DATA EXTRACT

________________________

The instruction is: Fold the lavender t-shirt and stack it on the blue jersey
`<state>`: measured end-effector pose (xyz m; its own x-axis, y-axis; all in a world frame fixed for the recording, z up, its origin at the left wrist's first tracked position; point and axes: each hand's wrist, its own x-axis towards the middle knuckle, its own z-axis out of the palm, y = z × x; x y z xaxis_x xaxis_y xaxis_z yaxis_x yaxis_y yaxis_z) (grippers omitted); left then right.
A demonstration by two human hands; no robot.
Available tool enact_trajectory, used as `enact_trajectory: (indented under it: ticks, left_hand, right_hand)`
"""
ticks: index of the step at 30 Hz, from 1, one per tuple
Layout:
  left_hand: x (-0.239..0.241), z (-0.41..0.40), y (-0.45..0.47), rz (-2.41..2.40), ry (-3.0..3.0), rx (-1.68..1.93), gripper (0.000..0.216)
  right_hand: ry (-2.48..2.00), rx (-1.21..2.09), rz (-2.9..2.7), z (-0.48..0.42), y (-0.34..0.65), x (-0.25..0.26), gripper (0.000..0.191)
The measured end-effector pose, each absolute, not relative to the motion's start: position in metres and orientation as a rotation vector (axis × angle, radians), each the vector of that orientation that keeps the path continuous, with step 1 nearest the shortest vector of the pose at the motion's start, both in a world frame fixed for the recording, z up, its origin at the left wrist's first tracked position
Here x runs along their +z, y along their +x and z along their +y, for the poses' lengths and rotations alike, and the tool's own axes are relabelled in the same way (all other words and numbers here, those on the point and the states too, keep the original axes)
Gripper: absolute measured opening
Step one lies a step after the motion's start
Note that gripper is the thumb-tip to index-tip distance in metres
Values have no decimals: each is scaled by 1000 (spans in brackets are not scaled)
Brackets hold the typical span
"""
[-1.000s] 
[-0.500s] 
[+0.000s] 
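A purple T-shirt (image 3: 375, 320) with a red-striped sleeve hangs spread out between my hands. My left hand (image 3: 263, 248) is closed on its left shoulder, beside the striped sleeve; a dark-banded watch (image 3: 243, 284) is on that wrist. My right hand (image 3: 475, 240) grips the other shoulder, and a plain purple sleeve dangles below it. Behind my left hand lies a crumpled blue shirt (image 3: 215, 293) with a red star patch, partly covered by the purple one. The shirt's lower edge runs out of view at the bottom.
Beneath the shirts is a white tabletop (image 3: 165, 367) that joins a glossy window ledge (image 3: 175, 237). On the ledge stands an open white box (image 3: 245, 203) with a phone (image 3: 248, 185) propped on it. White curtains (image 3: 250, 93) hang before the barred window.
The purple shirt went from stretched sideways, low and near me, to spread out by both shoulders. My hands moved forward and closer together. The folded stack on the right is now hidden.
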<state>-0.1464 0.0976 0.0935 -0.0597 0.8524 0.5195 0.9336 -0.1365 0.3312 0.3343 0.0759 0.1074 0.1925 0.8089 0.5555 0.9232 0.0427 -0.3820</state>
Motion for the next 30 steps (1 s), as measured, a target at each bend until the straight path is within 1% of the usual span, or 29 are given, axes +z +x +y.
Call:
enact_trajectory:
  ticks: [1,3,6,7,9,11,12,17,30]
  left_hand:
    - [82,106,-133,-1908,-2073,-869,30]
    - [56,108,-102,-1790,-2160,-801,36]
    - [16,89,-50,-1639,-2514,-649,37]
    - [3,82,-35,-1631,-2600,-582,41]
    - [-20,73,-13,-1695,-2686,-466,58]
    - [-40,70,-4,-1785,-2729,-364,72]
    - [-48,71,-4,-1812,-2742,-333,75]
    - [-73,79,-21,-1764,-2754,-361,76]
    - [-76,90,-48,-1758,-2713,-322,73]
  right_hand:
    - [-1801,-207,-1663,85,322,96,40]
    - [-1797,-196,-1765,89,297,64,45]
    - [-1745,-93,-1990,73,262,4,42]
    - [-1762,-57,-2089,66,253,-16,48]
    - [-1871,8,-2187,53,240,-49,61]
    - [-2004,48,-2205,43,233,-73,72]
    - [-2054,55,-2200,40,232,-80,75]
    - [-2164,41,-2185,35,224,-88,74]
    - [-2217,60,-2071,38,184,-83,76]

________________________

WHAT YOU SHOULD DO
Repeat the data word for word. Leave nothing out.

OUTPUT FOR THIS TASK
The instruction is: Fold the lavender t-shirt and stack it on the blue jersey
`<state>`: measured end-effector pose (xyz m; its own x-axis, y-axis; all in a world frame fixed for the recording, z up, its origin at the left wrist's first tracked position; point and axes: each hand's wrist, its own x-axis towards the middle knuckle, its own z-axis out of the palm, y = z × x; x y z xaxis_x xaxis_y xaxis_z yaxis_x yaxis_y yaxis_z) (grippers omitted); left then right.
A demonstration by two human hands; no robot.
Available tool enact_trajectory, used as `enact_trajectory: (indented under it: ticks, left_hand, right_hand)`
"""
ticks: index of the step at 30 Hz, from 1, one per tuple
Layout:
  left_hand: x (-0.239..0.241), z (-0.41..0.40), y (-0.45..0.47), rz (-2.41..2.40), ry (-3.0..3.0), rx (-1.68..1.93), gripper (0.000..0.216)
  right_hand: ry (-2.48..2.00), rx (-1.21..2.09), rz (-2.9..2.7), z (-0.48..0.42), y (-0.34..0.65), x (-0.25..0.26), gripper (0.000..0.191)
The measured end-effector pose, each absolute, not relative to the motion's start: position in metres and orientation as a rotation vector (axis × angle, radians), each the vector of that orientation that keeps the path continuous, with step 1 nearest the shortest vector of the pose at the motion's start, both in a world frame fixed for the recording, z up, its origin at the left wrist's first tracked position
Here x runs along their +z, y along their +x and z along their +y, for the poses' lengths and rotations alike, and the tool's own axes are relabelled in the same way (all other words and numbers here, those on the point and the states too, keep the original axes)
Gripper: absolute measured opening
Step one lies a step after the motion's start
Note that gripper is the thumb-tip to index-tip distance in metres
Values have no decimals: each is scaled by 1000 (spans in brackets are not scaled)
Brackets hold the typical span
"""
[-1.000s] 
[-0.500s] 
[+0.000s] 
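A purple T-shirt (image 3: 375, 320) with a red-striped sleeve hangs spread out between my hands. My left hand (image 3: 263, 248) is closed on its left shoulder, beside the striped sleeve; a dark-banded watch (image 3: 243, 284) is on that wrist. My right hand (image 3: 475, 240) grips the other shoulder, and a plain purple sleeve dangles below it. Behind my left hand lies a crumpled blue shirt (image 3: 215, 293) with a red star patch, partly covered by the purple one. The shirt's lower edge runs out of view at the bottom.
Beneath the shirts is a white tabletop (image 3: 165, 367) that joins a glossy window ledge (image 3: 175, 237). On the ledge stands an open white box (image 3: 245, 203) with a phone (image 3: 248, 185) propped on it. White curtains (image 3: 250, 93) hang before the barred window.
The purple shirt went from stretched sideways, low and near me, to spread out by both shoulders. My hands moved forward and closer together. The folded stack on the right is now hidden.
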<state>-0.1464 0.0976 0.0935 -0.0597 0.8524 0.5195 0.9336 -0.1365 0.3312 0.3343 0.0759 0.1074 0.1925 0.8089 0.5555 0.9232 0.0427 -0.3820</state>
Motion for the next 30 steps (1 s), as measured, a target at each bend until the straight path is within 1% of the usual span, or 29 are given, axes +z +x +y.
Call:
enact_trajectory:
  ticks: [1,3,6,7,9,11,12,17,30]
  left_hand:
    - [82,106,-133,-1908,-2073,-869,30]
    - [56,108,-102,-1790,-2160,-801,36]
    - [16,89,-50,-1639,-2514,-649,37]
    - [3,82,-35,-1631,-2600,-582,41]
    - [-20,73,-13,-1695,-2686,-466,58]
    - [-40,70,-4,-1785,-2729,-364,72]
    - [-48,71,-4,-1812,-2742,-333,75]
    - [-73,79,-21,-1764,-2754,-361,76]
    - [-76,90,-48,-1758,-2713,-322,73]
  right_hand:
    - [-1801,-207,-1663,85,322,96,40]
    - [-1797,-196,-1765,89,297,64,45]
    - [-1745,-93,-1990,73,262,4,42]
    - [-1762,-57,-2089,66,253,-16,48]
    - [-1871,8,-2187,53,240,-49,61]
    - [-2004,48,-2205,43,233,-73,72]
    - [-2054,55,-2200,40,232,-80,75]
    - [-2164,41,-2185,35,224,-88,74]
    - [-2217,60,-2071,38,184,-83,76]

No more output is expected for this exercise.